- Born: 6 June 1908 England
- Died: 29 March 1997 (aged 88) Claremont, Western Australia
- Occupations: Town planner Architect

= Gordon Stephenson =

British-born town planner and architect

Gordon Stephenson (6 June 1908 – 30 March 1997) was a British-born town planner and architect. He is best known for his role in shaping the modern growth and development of Perth, Western Australia.

==Biography==
Stephenson was born in 1908. He studied architecture at the University of Liverpool, graduating in 1930. Following this, he studied at the University of Paris, and during this time worked in the atelier of Le Corbusier.

=== Early career ===
Stephenson's early career included working with Patrick Abercrombie on the Greater London Plan. Along with Peter Shepheard, he created an influential design for Stevenage, the first post-war British new town, which incorporated a pedestrianised town centre.

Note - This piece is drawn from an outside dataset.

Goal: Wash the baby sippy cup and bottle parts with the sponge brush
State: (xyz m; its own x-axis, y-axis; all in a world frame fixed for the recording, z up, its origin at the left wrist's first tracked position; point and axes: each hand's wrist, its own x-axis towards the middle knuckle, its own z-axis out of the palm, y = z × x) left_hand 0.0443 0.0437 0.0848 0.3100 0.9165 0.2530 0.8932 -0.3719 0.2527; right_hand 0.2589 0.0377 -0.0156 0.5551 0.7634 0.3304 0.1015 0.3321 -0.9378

In 1953, Stephenson was commissioned by the state government of Western Australia to produce a plan for the metropolitan area of Perth and Fremantle. The resulting 1955 Plan for the Metropolitan Region, Perth and Fremantle was co-authored with Alistair Hepburn, and is commonly known as the "Stephenson–Hepburn Report". It included an atlas of maps which laid down a broad pattern of future land uses including highways and open space, and catered for significant additional population growth. The report formed the basis for the 1963 Metropolitan Region Scheme for Perth and Fremantle, a legal instrument for regulating land-use and development in the urban area. It remained the overarching strategic plan for the development of Perth until it was succeeded by the Corridor Plan for Perth in 1970.

=== Later career ===
In 1953, Stephenson returned to the UK to take up the Chair of Civic Design at the University of Liverpool and, following his work in Perth, he was employed variously as a consultant planner and academic in New Zealand, Canada, and America. In Halifax, Canada, he is known for his 1957 plan to redevelop the entire downtown core as well as the forceful eviction of Africville, a historically black neighborhood. He subsequently returned to Perth and continued to play an important role in its development, amongst other things crafting plans for Joondalup and Midland regional centres, and for the campus of Murdoch University.

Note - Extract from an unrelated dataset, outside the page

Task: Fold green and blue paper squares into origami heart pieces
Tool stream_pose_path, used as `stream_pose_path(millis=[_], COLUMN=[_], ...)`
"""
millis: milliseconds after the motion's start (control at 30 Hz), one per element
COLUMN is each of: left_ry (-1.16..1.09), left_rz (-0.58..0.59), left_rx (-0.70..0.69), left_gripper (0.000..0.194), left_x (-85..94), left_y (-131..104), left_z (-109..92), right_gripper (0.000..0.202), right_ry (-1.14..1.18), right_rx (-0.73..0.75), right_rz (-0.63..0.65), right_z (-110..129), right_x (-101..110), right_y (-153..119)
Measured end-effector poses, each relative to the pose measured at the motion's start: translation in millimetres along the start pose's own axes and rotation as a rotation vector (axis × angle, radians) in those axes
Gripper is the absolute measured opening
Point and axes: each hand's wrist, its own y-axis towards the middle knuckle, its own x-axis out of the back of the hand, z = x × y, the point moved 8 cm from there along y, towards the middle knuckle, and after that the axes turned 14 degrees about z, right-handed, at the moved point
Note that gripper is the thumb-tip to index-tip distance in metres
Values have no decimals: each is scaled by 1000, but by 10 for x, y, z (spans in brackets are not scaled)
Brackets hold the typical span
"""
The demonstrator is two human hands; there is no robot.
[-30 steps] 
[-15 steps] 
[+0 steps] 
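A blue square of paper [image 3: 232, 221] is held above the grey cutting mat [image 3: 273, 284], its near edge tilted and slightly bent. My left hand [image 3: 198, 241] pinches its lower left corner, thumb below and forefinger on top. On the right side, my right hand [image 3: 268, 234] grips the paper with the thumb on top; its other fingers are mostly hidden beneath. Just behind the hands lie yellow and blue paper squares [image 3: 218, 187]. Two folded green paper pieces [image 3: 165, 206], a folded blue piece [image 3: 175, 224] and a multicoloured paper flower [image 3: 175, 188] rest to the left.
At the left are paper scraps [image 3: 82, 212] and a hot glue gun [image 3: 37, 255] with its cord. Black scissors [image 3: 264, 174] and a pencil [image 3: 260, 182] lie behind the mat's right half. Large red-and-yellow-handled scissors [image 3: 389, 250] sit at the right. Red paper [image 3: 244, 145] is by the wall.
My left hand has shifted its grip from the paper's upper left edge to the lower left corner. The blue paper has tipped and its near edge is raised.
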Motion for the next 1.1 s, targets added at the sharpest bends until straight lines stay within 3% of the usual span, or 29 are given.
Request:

In later life, Stephenson authored several books. He died on 30 March 1997.

=== Personal life and collaboration with Flora Crockett ===
In 1938, Stephenson married New Jersey-born Flora Bartlett Crockett (1914–1979). She had been one of the first two women to graduate in City Planning from MIT, in 1937. The two collaborated on published work and research thereafter. Gerald Dix writes of Crockett: "She was an immense support and a sound professional collaborator upon whose judgement her relied in much of his work for 40 years. It was a great blow to him when she died in 1979." The Stephensons had three daughters: Gail, Sarah and Ann.

=== Legacy ===
Following his death in 1997, the Western Australian Minister for Planning acknowledged Stephenson's contributions to the development of the state, and his vision as providing the blueprint for the growth of the metropolitan region since 1963. Stephenson Avenue in Perth's western suburbs is named in his honour.

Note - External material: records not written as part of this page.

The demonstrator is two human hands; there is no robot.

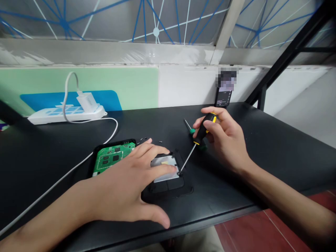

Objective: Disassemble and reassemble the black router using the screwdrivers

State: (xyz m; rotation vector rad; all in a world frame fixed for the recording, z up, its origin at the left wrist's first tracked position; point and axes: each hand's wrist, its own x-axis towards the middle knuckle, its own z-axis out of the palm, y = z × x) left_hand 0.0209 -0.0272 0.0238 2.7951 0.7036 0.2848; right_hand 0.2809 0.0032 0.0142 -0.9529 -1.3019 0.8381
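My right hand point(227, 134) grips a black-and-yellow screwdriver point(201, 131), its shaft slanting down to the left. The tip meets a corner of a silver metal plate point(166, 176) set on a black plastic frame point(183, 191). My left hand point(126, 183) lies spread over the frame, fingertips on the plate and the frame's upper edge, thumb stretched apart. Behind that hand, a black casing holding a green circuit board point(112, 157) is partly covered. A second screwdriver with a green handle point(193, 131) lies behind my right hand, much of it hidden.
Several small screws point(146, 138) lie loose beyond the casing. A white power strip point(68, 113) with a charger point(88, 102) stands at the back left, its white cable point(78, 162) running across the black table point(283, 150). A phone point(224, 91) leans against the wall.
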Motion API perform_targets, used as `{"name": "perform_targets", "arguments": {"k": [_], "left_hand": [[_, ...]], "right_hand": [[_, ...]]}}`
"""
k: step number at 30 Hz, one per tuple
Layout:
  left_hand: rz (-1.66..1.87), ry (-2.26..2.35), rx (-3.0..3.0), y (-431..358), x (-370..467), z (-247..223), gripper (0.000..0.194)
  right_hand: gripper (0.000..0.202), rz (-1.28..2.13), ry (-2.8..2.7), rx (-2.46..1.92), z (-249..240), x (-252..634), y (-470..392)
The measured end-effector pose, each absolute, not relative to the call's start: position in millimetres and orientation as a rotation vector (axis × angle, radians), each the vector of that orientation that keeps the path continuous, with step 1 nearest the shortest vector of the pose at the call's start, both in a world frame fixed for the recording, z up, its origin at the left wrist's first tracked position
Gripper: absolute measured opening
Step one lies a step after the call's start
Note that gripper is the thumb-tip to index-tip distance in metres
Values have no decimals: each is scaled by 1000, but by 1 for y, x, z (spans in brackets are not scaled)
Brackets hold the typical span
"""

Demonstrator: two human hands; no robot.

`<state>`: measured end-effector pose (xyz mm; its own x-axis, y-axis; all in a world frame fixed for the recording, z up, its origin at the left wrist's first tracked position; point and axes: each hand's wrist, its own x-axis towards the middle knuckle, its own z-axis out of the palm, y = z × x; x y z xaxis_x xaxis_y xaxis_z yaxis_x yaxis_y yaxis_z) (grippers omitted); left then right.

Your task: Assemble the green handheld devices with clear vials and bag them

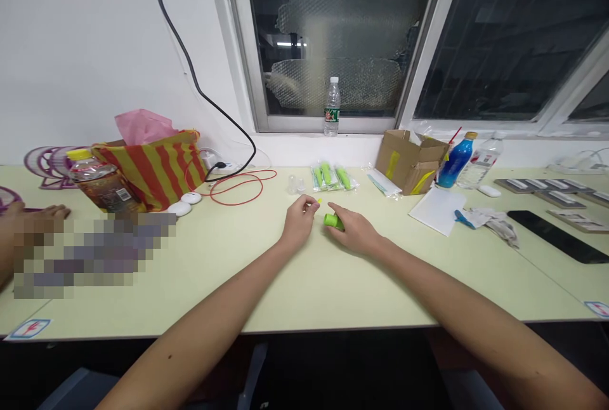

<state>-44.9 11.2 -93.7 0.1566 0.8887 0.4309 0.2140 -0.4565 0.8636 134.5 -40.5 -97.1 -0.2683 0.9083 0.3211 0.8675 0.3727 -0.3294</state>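
My left hand is closed in a pinch above the table, with a tiny yellow piece at its fingertips. Just to its right, my right hand curls round a short bright green cylinder, whose round end points left. The rest of that cylinder is hidden by the fingers. Beyond my hands, small clear plastic caps stand on the table. Several green items in clear bags lie behind them.
A striped bag, a brown drink bottle and a red cable are at left, near another person's hand. At right are a cardboard box, a blue bottle, white paper and a black slab.
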Motion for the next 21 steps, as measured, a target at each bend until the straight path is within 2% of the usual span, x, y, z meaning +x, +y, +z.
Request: {"name": "perform_targets", "arguments": {"k": [6, 21], "left_hand": [[1192, 917, 1798, 11, -43, -98, 16], [1176, 835, 1867, 6, -40, -95, 15]], "right_hand": [[72, 159, -2133, -1536, -97, 133, -41], [40, 145, -2065, -1438, -99, 130, -38]]}}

On 28 August 2011, the WA State Government announced that the recently completed 140 William Street would be named Gordon Stephenson House.

The Planning Department at the University of Liverpool is located in the Gordon Stephenson Building.

==Works==

=== Reports ===
- Plan for the metropolitan region: Perth and Fremantle (1955)
- A Redevelopment Study of Halifax, Nova Scotia (1957)
- The design of central Perth; some problems and possible solutions : a study made for the Perth Central Area Design Co-ordinating Committee (1975).
- Joondalup regional centre : a plan prepared for the government of Western Australia, the Wanneroo Shire Council and the MRPA (1977).
- Midland Regional Centre: A plan prepared for the government of Western Australia, the Swan Shire Council and the MRPA (1977).
- Plan for the shire of Swan: prepared for the Swan Shire Council (1978).